Игорь кивнул и ударил по струнам:
Хотя темп песни был весьма бодрым и веселым, Росин почувствовал, как у него слипаются глаза. Сегодняшний день получился долгим и трудным, выпитая пополам с «тархуном» водка оказалась последним штрихом, уже неподъемной для организма тяжестью.
– Как хочешь, – с деланной обидой поднялся на ноги мастер, ушел в свою палатку и, не обращая внимания на продолжающийся за столом спор, рухнул на незастеленную раскладушку.
Кельмимаа
Шея болела так, словно ему свернули голову, и в первый миг Леша подумал, что он умер, и его бездыханное тело лежит на сырой земле. Правда, уже в следующее мгновение он осознал полную несуразность этой мысли: если он умер, то кто ее думает? Именно поэтому младший сержант Алексей Рубкин, сотрудник кировского РУВД, оперся руками о влажную от росы траву, оторвал голову от корня и осторожно выпрямился. Вывернутую из-за неудобной опоры голову удалось благополучно вернуть в обычное положение, милиционер попытался оглядеться, и сознание захлестнуло новым испугом: ослеп! Все вокруг словно задернула матово-белая пелена, сквозь которую не удавалось разглядеть ничего дальше трех-четырех метров. Младший сержант далеко не сразу осознал, что туман вокруг самый настоящий, природный, сочный и густой; свидетельствующей о наступлении теплого солнечного дня. За прошедшие секунды Рубкин раз пять успел дать себе слово насухо завязать с выпивкой, если с глазами все обойдется и на этот раз. Такое обещание он давал себе довольно часто – но выполнить его все как-то не удавалось.
На земле всхрапнули – это Никита Хомяк наслаждался объятиями Морфея, подложив под голову туго свернутый тулуп, и накрывшись куском потертого брезента. При взгляде на собутыльника немедленно прорезалась острая головная боль, и Леша стал пробираться к реке, чтобы засунуть башку в прохладные воды.

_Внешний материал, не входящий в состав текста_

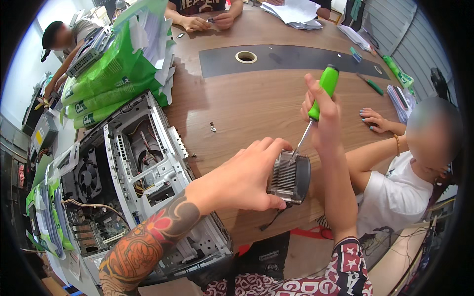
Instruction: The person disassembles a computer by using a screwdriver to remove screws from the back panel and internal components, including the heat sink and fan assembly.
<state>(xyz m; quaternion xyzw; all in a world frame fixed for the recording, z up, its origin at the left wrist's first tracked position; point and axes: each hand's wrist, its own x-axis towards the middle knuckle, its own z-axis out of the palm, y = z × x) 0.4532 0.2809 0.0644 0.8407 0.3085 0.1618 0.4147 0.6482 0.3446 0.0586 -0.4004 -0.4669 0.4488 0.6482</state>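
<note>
My left hand is closed round a CPU cooler, a finned metal heatsink with a dark round fan on its right side. A short dark cable hangs from its lower edge. In my right hand is a screwdriver with a green handle, held tilted with its shaft pointing down. Its tip reaches the upper part of the cooler's fins; whether it sits on a screw is hidden. Beside my left forearm lies an opened computer case, its metal frame, fan and wiring exposed.
Green bags with papers are piled behind the case. Small metal parts lie on the wooden table. A tape roll rests on the dark strip. One person sits at right; another's hands hold a small part across the table.
</note>
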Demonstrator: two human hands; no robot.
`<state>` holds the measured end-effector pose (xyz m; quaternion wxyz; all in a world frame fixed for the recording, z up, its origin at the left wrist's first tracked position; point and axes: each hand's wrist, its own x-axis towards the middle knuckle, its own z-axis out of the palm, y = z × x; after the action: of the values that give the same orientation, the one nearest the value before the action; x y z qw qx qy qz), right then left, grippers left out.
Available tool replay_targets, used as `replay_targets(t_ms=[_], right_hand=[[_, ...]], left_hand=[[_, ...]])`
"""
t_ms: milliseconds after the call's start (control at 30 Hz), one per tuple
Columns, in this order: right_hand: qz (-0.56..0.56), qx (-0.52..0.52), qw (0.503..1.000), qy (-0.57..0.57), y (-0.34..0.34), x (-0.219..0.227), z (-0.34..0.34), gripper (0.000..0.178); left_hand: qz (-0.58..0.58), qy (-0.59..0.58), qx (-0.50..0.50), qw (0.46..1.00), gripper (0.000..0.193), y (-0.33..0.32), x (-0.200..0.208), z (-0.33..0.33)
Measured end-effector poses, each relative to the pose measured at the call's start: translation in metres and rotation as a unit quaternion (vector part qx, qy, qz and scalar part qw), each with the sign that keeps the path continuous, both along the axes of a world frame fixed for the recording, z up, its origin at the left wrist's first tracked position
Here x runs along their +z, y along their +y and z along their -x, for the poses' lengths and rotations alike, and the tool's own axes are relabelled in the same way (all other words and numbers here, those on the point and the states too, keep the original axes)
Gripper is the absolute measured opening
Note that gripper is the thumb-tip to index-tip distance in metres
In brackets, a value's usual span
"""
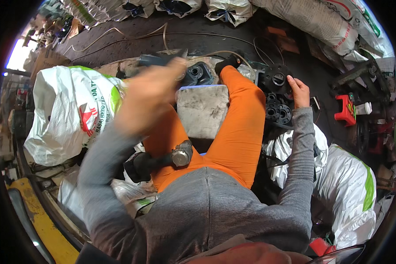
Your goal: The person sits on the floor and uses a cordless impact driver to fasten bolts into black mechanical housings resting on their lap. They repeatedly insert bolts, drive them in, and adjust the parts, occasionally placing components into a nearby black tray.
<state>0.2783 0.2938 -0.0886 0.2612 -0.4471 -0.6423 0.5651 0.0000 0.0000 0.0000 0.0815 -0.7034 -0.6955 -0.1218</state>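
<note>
My left hand [150,99] is raised over my left thigh and smeared by motion, so its fingers are unclear. Just beyond its fingertips shows a dark pointed piece [181,53]; I cannot tell whether the hand holds it. My right hand [299,91], out past my right knee, has its fingers closed on the edge of a black plastic part [275,78] with a round opening. Directly below that part lie more black moulded parts with round holes [278,110]. A similar dark part [199,72] is on the floor beyond my knees. Between my thighs rests a worn grey block [202,110].
A large white sack [66,114] stands at my left, and another white sack [345,189] lies at my right. A red stool [345,110] with a white cup [363,108] is farther right. Thin cables [198,34] cross the dark floor. A black tool with a round metal end [181,157] lies across my left thigh.
</note>
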Motion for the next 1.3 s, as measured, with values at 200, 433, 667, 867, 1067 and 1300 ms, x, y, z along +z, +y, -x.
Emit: replay_targets(t_ms=[200, 433, 667, 867, 1067, 1300], right_hand=[[0.081, 0.119, 0.989, 0.031, -0.060, 0.000, 0.087, 0.031], [0.149, 0.333, 0.920, -0.142, -0.113, -0.093, 0.173, 0.041], [-0.006, 0.401, 0.878, -0.260, -0.125, -0.145, 0.209, 0.055], [-0.023, 0.240, 0.963, -0.121, -0.123, -0.134, 0.169, 0.050], [0.579, 0.110, 0.728, 0.352, -0.169, -0.123, 0.088, 0.050], [0.603, 0.006, 0.718, 0.347, -0.200, -0.093, 0.090, 0.044]], left_hand=[[0.243, -0.011, 0.046, 0.969, 0.038, 0.017, -0.187, -0.058], [0.461, -0.204, -0.029, 0.863, 0.039, -0.029, -0.170, -0.071], [0.287, -0.391, 0.088, 0.870, 0.044, -0.117, -0.111, -0.036], [0.313, -0.461, 0.066, 0.828, 0.064, -0.166, -0.077, -0.030], [0.454, -0.255, 0.184, 0.834, 0.081, -0.140, -0.074, -0.062], [0.156, -0.506, 0.142, 0.836, 0.060, -0.142, -0.034, -0.018]])
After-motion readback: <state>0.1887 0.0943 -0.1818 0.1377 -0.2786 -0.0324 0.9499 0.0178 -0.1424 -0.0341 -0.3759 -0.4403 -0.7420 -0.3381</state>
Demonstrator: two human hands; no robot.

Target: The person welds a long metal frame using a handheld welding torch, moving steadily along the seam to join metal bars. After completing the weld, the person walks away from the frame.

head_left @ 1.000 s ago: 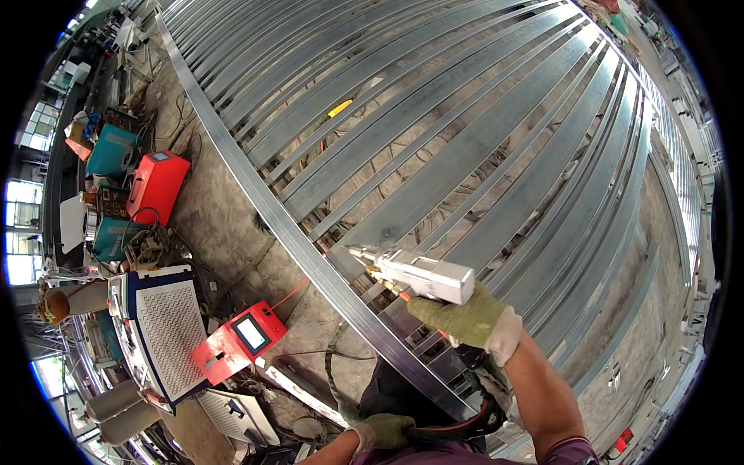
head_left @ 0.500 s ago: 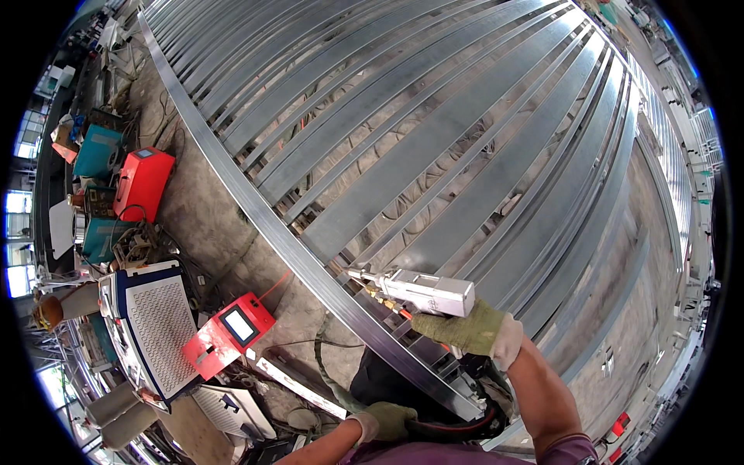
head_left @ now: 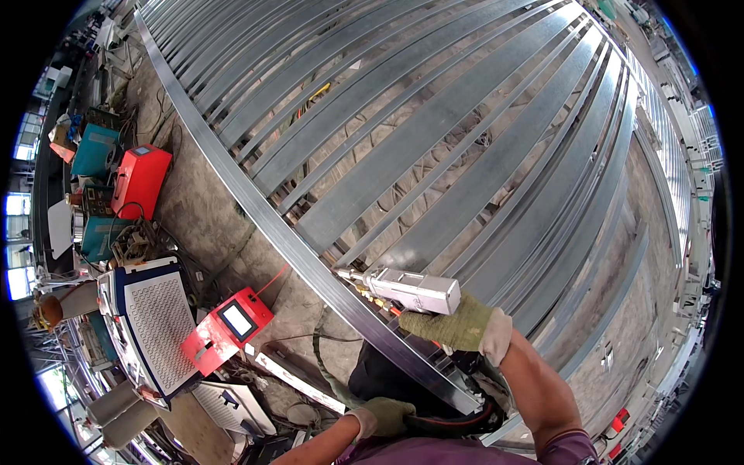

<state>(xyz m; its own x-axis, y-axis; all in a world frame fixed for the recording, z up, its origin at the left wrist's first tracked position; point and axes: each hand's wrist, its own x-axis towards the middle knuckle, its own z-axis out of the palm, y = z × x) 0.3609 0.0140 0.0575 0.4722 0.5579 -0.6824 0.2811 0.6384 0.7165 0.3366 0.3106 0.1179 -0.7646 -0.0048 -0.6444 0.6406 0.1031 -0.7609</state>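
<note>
While the right hand (head_left: 461, 325) has its fingers clamped on the silver handheld welding gun (head_left: 415, 289), nozzle (head_left: 350, 275) near the steel edge rail (head_left: 380, 335), left hand (head_left: 387, 417) has fingers wrapped round black hose (head_left: 453, 424).

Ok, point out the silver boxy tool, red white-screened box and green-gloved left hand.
Silver boxy tool (head_left: 415, 290), head view: body.
Red white-screened box (head_left: 222, 341), head view: casing below screen.
Green-gloved left hand (head_left: 387, 418), head view: middle of glove.
</note>
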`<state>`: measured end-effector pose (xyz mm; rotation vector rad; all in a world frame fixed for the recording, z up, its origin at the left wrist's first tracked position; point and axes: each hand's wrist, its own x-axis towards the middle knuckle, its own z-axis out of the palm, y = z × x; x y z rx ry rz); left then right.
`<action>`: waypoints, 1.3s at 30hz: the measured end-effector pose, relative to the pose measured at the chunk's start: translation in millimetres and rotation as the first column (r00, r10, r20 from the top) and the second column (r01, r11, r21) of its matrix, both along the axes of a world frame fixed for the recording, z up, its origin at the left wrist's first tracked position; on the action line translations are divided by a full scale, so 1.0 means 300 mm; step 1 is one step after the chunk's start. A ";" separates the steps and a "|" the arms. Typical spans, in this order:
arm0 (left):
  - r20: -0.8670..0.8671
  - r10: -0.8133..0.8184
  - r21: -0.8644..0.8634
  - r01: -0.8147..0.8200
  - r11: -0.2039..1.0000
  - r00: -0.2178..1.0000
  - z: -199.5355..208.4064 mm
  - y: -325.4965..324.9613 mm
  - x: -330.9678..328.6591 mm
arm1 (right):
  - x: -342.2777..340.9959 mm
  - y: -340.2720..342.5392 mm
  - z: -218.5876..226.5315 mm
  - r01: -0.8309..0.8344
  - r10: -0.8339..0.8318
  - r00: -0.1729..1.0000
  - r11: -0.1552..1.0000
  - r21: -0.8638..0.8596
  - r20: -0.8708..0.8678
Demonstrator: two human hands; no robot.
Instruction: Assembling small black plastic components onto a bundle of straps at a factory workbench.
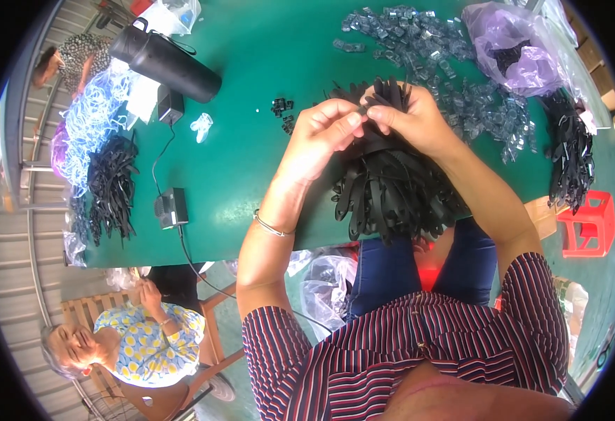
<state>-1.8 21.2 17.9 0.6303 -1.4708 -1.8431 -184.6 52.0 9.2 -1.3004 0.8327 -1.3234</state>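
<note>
My left hand (pixel 327 132) and my right hand (pixel 414 121) meet over the table, fingertips nearly touching. Thumb and finger of the left hand pinch a small black piece (pixel 362 111), too small to make out fully. The right hand is closed with its thumb and finger on the end of a black strap. A thick bundle of black straps (pixel 392 193) lies beneath both hands and hangs over the table's near edge. More strap ends fan out beyond the right fingers. Left of my hands lie small black plastic parts (pixel 281 107).
Clear plastic pieces (pixel 455 48) are heaped at the far right, near a purple plastic bag (pixel 543 67). More black straps (pixel 571 154) hang at the right edge. A black bottle (pixel 170 67), power adapter (pixel 172 208) with cable, and blue-white strings (pixel 97 105) lie left. Two people are nearby.
</note>
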 end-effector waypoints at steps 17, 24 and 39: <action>0.211 0.332 -0.571 -0.160 0.805 0.920 -0.010 0.013 -0.010 | 0.000 0.002 -0.008 0.083 -0.083 0.996 0.997 0.007 -0.032; 0.200 0.417 -0.727 -0.151 0.670 0.887 0.001 0.018 -0.023 | 0.002 0.002 -0.010 0.135 -0.152 0.981 0.981 -0.139 -0.121; 0.092 0.445 -0.925 -0.088 0.369 0.891 0.013 0.008 -0.020 | -0.005 0.004 -0.008 0.087 -0.098 0.989 0.991 -0.105 -0.110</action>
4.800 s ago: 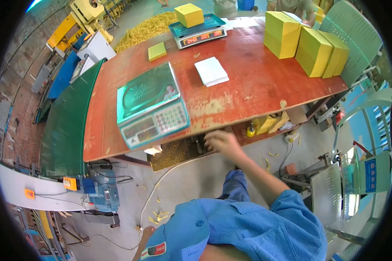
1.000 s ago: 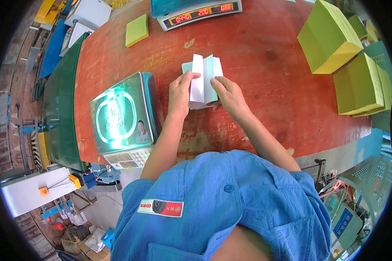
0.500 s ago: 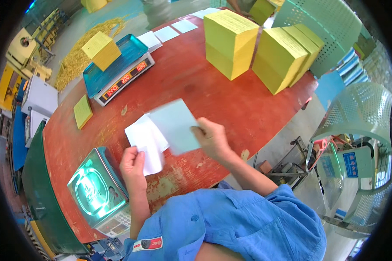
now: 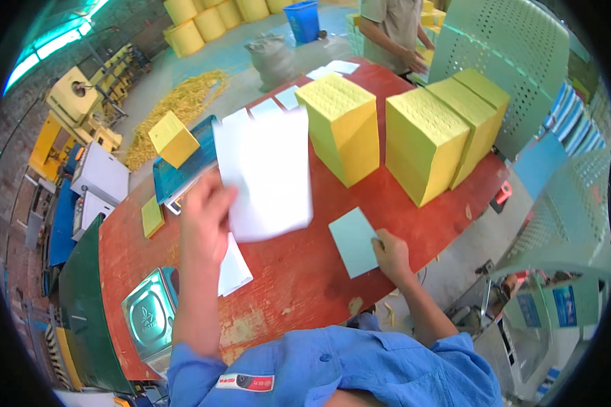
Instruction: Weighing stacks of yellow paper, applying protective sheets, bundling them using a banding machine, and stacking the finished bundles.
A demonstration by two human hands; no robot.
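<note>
Raised above the table, a white paper sheet (image 4: 271,176) is pinched in my left hand (image 4: 207,217); motion blurs it a little. My right hand (image 4: 392,254) grips the edge of a light blue-green sheet (image 4: 353,244), low over the table on the right; whether it is one sheet or several I cannot tell. Beneath my left hand, some white paper (image 4: 233,271) lies on the red table (image 4: 305,292), partly covered by my arm. The raised sheet hides part of a scale with a blue tray (image 4: 207,146), on which a yellow paper block (image 4: 173,140) sits.
Tall yellow paper stacks (image 4: 349,129) stand at the far right, beside a perforated green chair (image 4: 499,68). Pale sheets (image 4: 286,98) line the far edge. A shiny metal-topped scale (image 4: 148,308) and a small yellow pad (image 4: 152,217) are at left. Another person (image 4: 387,34) stands beyond the table.
My left hand has lifted a white sheet up and away from the paper on the table. My right hand has moved right with the blue-green sheet. The view has tilted up.
</note>
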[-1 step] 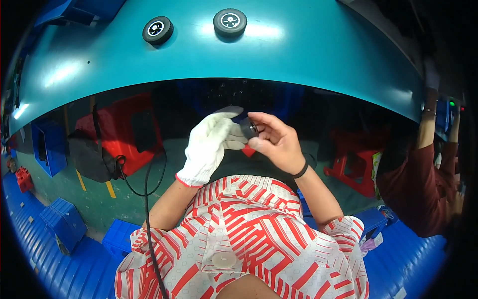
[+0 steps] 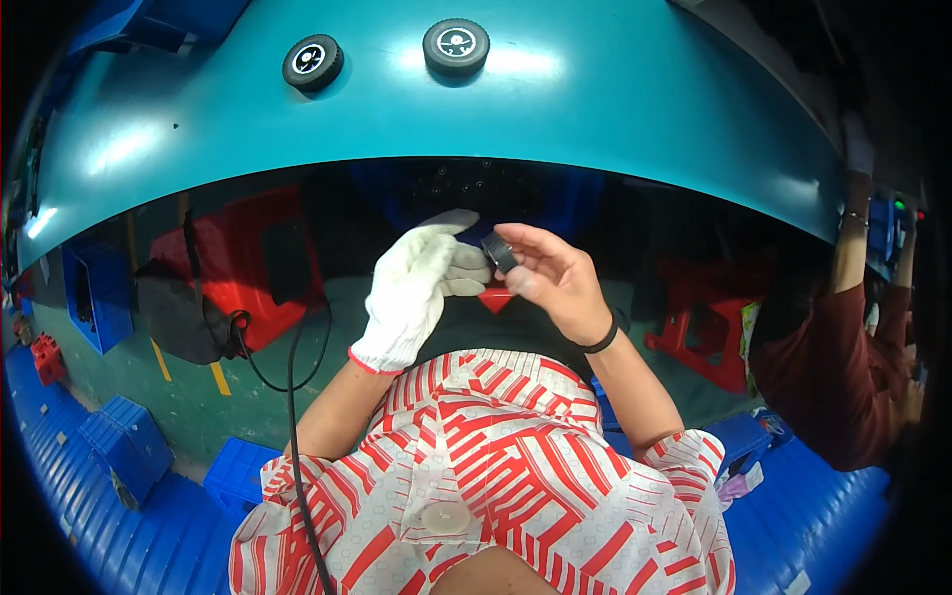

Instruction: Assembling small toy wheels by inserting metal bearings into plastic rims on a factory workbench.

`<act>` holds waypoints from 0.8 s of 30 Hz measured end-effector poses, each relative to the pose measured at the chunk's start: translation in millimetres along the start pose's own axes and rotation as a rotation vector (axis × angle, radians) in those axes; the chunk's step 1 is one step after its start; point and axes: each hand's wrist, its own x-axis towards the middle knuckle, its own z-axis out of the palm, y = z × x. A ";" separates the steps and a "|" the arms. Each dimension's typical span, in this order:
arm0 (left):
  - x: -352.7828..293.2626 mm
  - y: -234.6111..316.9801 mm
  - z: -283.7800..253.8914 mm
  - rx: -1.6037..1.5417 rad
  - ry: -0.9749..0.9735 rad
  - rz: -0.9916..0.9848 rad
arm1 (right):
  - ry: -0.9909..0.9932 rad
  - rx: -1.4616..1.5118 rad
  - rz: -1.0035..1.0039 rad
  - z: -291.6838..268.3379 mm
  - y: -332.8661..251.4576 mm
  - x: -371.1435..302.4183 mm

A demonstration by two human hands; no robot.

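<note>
My right hand [image 2: 560, 283], bare with a black band at the wrist, pinches a small black wheel [image 2: 499, 254] between thumb and fingers, just past the near edge of the table. Beside it my left hand [image 2: 415, 278] wears a white knitted glove with a red cuff. Its fingers are stretched and slightly cupped, the tips close to the wheel; whether they touch it I cannot tell. Two black wheels with white-patterned hubs lie on the teal table: one left of centre [image 2: 313, 62], the other near the middle [image 2: 456, 48].
The teal table [image 2: 248, 129] curves across the far side. Red stools [image 2: 233, 263] stand on the green floor at left and right, with a black bag [image 2: 178, 312] by the left one. A black cable [image 2: 294, 416] hangs at my left. Another person's arm [image 2: 850, 253] is at far right.
The wheel has turned a little in my right hand, showing more of its edge. My left hand has shifted very slightly to the left.
</note>
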 end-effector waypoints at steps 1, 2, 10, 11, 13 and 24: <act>0.9 -2.6 -0.4 0.077 0.046 0.026 | -0.029 0.123 0.017 -4.1 -1.4 1.3; 1.3 -4.3 -2.1 0.074 0.041 0.029 | -0.116 0.245 0.075 -10.6 2.3 1.1; -1.8 -4.0 0.2 0.158 0.101 0.012 | -0.165 0.597 0.229 -5.8 2.1 -0.1; -1.9 -4.5 -0.1 0.161 0.107 0.005 | -0.187 0.623 0.230 -6.6 3.2 0.2; -2.0 -4.5 -0.4 0.157 0.107 0.006 | -0.188 0.636 0.237 -5.7 1.2 0.7; -5.0 9.9 7.0 0.320 0.131 0.025 | 0.063 -0.659 -0.573 18.0 -88.2 12.5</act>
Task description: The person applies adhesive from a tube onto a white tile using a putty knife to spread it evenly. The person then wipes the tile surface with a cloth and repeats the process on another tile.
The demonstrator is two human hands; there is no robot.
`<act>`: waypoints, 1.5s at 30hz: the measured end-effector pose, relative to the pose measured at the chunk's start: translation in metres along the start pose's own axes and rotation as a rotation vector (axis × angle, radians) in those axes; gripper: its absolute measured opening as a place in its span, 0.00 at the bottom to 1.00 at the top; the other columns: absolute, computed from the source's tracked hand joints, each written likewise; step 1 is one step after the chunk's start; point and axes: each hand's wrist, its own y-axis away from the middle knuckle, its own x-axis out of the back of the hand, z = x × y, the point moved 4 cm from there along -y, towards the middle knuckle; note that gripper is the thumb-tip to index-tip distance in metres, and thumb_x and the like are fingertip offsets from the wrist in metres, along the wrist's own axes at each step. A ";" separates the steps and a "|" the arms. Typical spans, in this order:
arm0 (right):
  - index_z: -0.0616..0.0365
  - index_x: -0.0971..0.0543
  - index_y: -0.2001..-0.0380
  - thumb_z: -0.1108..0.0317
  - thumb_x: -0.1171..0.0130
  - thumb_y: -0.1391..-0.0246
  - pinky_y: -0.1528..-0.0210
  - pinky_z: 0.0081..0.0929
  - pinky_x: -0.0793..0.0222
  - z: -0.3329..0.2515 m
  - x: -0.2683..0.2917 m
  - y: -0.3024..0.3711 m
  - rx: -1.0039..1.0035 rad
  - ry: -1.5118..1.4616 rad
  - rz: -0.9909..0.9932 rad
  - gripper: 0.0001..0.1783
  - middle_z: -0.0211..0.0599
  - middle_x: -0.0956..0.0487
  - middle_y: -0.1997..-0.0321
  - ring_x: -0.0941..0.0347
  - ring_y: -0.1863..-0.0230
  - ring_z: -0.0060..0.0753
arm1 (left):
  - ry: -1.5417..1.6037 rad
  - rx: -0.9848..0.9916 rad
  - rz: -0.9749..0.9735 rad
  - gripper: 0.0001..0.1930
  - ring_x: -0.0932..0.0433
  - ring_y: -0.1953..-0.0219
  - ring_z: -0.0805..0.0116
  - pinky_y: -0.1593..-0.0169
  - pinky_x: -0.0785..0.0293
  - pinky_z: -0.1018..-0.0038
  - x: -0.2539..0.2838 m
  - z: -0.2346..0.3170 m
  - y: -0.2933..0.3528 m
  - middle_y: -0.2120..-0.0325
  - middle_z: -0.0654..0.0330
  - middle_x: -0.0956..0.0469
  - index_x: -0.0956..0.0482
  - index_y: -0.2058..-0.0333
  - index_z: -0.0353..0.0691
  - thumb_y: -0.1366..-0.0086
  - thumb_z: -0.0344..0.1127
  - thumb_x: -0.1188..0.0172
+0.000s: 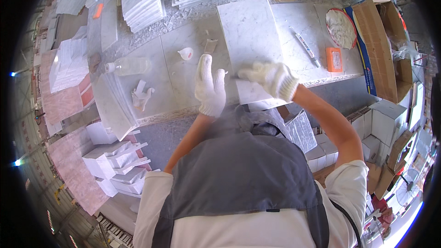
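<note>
The gloved left hand is spread beside a white stone. The gloved right hand is over it; I cannot tell its grip.

Showing at left a clear bottle lying near a white glove. Also showing at right an open cardboard box and a fan.

Two gloved hands, one marker, one bottle, one orange box, one bowl.
</note>
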 end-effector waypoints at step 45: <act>0.47 0.22 0.38 0.72 0.48 0.36 0.59 0.36 0.21 0.046 0.046 0.023 -0.273 -0.160 0.491 0.23 0.40 0.19 0.60 0.19 0.63 0.43 | 0.017 -0.125 -0.155 0.27 0.22 0.42 0.49 0.38 0.26 0.61 -0.016 0.024 -0.009 0.42 0.48 0.22 0.25 0.38 0.36 0.35 0.33 0.32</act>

Сориентироваться в тумане оказалось не так-то просто. Вскоре патрульный обнаружил, что идет вдоль берега – сперва он наткнулся на загородку рыцарского поля для поединков, а чуть дальше – на спящего на надувном матрасе под шерстяным пледом ливонца. Рядом с ландскнехтом лежали короткий широкий меч и бутылка «Тархуна». Милиционер подобрал и то, и другое, откупорил бутылку и выпил ее в несколько глотков. На душе стало немного легче – Леша воткнул меч в землю рядом с головой безмятежно спящего воина и двинулся дальше, приняв значительно левее.